Apparently, God agrees, investing her with "visions" that, as an adult, she finally confesses to the skeptical male hierarchy, the abbots who run the place. They doubt her, but more senior clerics do not, and in that beginning is the Word: Hildegard is allowed to transcribe and publish her "messages from God," which, given the excerpts here, read more like philosophic musings, almost humanistic in their clear-eyed warmth.

That's the intrigue of the woman. On one hand, she's still a product and a prisoner of her mystical age, confined to a literal theology of heavenly angels and hellish demons. But, on the other, she has a hunger for learning that fuels her escape into a progressive future of rational thought and applied logic.

Not for her the practice of self-flagellation or extreme fasting: "What kills the body kills the soul." Instead, her God loves beauty, encourages health, rewards knowledge and promotes justice.

To worship Him, then, is to pursue His loves, and so she does - teaching her acolytes herbal medicine; encouraging them to sing her compositions and perform her pageants (the chanted music here is sublime); even breaking free from the authoritarian abbots to start her own cloister, situated near a big port that invites the world to her doorstep. Yes, she's a skilled politician too.

Barbara Sukowa brings her veteran presence to the role, and nicely fuses its dual nature, holy instrument and holy terror, the passive vessel of a higher power and the active force of the good mother - Mother Nature, Mother Earth, Mother Superior. And von Trotta lights the film accordingly, shooting the monastic interiors through a glass darkly, but, outside, letting tomorrow's brightness shine in.

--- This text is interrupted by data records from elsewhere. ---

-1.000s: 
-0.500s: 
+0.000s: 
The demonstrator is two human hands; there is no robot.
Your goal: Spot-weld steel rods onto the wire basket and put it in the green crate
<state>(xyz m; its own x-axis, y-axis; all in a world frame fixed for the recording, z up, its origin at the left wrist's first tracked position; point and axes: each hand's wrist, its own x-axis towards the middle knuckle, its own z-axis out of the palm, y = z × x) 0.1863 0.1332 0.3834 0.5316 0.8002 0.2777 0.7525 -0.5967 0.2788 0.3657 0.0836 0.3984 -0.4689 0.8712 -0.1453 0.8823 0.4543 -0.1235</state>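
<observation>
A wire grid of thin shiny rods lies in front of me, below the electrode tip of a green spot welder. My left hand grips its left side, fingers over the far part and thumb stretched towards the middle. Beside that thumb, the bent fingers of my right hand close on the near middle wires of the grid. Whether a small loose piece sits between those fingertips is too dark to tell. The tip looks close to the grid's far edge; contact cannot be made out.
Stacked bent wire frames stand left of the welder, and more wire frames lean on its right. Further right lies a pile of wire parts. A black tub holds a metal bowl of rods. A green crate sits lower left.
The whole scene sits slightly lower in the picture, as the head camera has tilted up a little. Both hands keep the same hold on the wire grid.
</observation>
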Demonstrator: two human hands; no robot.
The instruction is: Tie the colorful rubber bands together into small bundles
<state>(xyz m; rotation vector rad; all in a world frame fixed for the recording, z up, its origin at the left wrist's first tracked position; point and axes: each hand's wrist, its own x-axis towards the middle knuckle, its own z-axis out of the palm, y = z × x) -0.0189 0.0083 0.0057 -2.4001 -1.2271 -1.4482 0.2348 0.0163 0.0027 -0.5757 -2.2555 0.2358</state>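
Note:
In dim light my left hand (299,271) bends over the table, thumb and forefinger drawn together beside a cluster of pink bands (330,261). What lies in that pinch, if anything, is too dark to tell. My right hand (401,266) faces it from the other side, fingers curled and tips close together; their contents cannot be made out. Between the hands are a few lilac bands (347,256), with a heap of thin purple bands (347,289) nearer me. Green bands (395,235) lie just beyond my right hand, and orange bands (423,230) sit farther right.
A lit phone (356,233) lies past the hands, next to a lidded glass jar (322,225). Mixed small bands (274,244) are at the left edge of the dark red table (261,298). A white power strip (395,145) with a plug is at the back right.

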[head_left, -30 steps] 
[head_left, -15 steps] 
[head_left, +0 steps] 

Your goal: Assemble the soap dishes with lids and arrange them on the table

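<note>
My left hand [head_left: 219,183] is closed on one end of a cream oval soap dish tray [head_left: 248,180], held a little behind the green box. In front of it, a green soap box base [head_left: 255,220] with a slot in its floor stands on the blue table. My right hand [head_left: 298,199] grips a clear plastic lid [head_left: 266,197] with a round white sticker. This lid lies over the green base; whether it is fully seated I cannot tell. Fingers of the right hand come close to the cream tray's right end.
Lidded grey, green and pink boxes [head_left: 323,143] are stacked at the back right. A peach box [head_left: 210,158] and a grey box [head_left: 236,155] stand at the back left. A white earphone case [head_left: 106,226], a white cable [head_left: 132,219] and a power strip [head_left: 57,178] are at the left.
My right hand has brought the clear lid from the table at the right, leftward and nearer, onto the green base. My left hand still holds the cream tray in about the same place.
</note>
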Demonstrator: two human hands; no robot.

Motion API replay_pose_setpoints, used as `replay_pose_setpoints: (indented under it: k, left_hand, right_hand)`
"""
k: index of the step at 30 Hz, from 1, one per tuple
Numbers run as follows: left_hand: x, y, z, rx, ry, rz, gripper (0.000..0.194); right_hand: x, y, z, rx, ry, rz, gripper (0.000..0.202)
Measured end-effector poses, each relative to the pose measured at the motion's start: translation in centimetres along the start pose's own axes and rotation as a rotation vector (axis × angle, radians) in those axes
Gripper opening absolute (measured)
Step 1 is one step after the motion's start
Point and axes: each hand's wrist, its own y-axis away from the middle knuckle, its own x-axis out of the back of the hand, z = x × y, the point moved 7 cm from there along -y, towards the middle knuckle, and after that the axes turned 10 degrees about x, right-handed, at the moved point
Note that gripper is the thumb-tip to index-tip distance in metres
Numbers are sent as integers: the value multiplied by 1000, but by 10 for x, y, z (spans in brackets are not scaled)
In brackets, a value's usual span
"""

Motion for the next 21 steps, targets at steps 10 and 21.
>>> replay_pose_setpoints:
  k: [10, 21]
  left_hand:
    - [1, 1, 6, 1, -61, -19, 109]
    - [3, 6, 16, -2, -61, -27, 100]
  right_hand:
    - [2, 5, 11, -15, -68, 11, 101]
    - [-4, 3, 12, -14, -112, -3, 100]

Yet there's still that hagio-pic problem: Where's the drama? The picture's central dialectic between the stultified present and the emerging future is fine, but it's too easily resolved, both within the abbess herself and elsewhere in the narrative. Von Trotta keeps trying to stir up some tension, initially with those chauvinistic monks and later with Hildegard's most beloved nun, who takes her liberal teachings rather too much to heart. This latter contretemps hints at interesting flaws in our saint, even a smidge of hypocrisy, yet they never really get explored - quickly, it's right back on the path of goodness and mercy.

There, Vision stays the course, determined to convert us to the gospel according to Hildegard. Well, count me partly in - I believe in the historical facts, now show me some dramatic truths.

Vision

  • Directed and written by Margarethe von Trotta
  • Starring Barbara Sukowa
  • Classification: G

Vision begins a limited run at Toronto's TIFF Bell Lightbox on Thursday.